▶ [WHAT IS NEEDED] A line belongs in the answer only if it contains the word "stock"; copy every such line from the listing below.

=======

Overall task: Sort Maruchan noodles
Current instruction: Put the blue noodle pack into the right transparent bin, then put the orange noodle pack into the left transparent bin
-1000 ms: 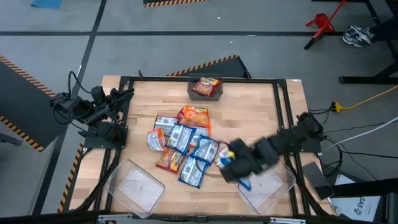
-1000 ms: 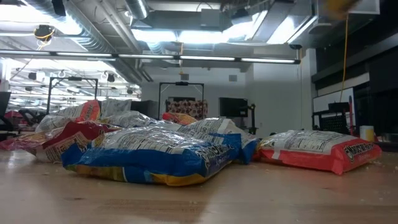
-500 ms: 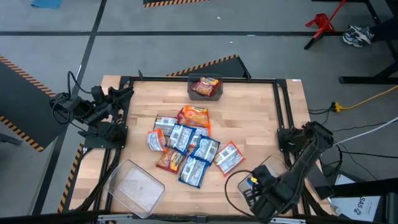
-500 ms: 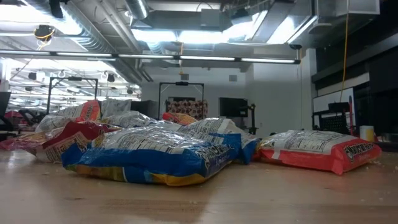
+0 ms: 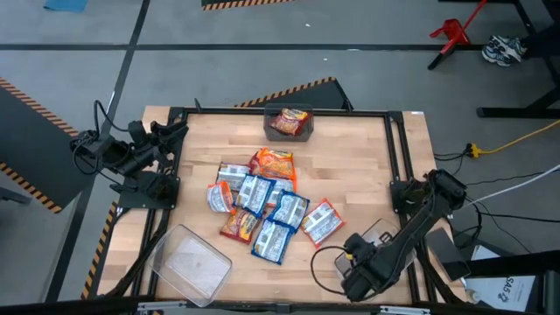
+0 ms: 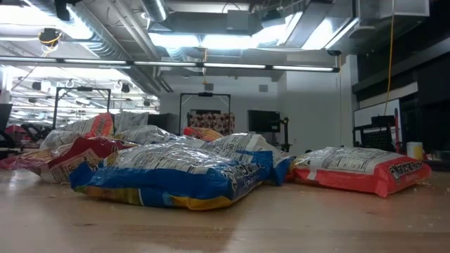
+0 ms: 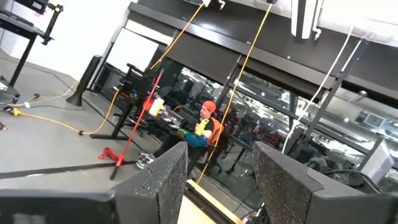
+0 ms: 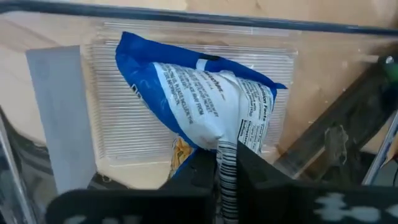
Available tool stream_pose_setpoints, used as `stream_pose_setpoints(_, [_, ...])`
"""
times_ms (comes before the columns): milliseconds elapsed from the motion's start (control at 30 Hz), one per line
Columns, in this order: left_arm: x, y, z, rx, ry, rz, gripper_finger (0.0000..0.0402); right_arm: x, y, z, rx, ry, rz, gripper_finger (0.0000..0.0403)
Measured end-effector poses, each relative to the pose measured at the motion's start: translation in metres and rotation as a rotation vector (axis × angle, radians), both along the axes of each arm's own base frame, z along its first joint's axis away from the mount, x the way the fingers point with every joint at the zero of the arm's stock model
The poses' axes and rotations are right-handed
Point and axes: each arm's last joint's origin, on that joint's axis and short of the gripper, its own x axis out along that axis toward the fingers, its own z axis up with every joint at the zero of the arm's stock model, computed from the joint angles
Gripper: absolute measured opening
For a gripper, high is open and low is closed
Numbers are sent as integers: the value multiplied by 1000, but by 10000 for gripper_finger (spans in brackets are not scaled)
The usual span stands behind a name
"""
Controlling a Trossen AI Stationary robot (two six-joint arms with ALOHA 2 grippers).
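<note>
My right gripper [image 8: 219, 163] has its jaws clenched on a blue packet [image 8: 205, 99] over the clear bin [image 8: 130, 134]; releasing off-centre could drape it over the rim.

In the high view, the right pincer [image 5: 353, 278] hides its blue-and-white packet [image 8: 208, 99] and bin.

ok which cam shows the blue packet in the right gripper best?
Right wrist view: the blue-and-white packet hangs pinched in the right gripper over the clear bin. High view shows only the arm above that bin. Low and left wrist views miss it.
</note>
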Motion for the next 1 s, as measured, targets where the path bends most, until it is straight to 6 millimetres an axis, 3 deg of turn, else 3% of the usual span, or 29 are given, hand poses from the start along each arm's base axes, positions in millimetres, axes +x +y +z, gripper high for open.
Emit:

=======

▶ [RESULT FOR THIS TASK]
Measured end-effector poses, each relative to the pose measured at the motion's start: translation in metres and rotation as a rotation vector (axis × angle, radians), both along the axes of each arm's own base frame, z along its first joint's axis away from the mount, x the way the fingers point with every joint at the zero of the arm's stock model
Point and axes: each arm's last joint's origin, on that joint's axis and short of the gripper, its own x axis out along that axis toward the fingers, its own z axis up with every joint at the zero of the arm's stock model, computed from the joint angles

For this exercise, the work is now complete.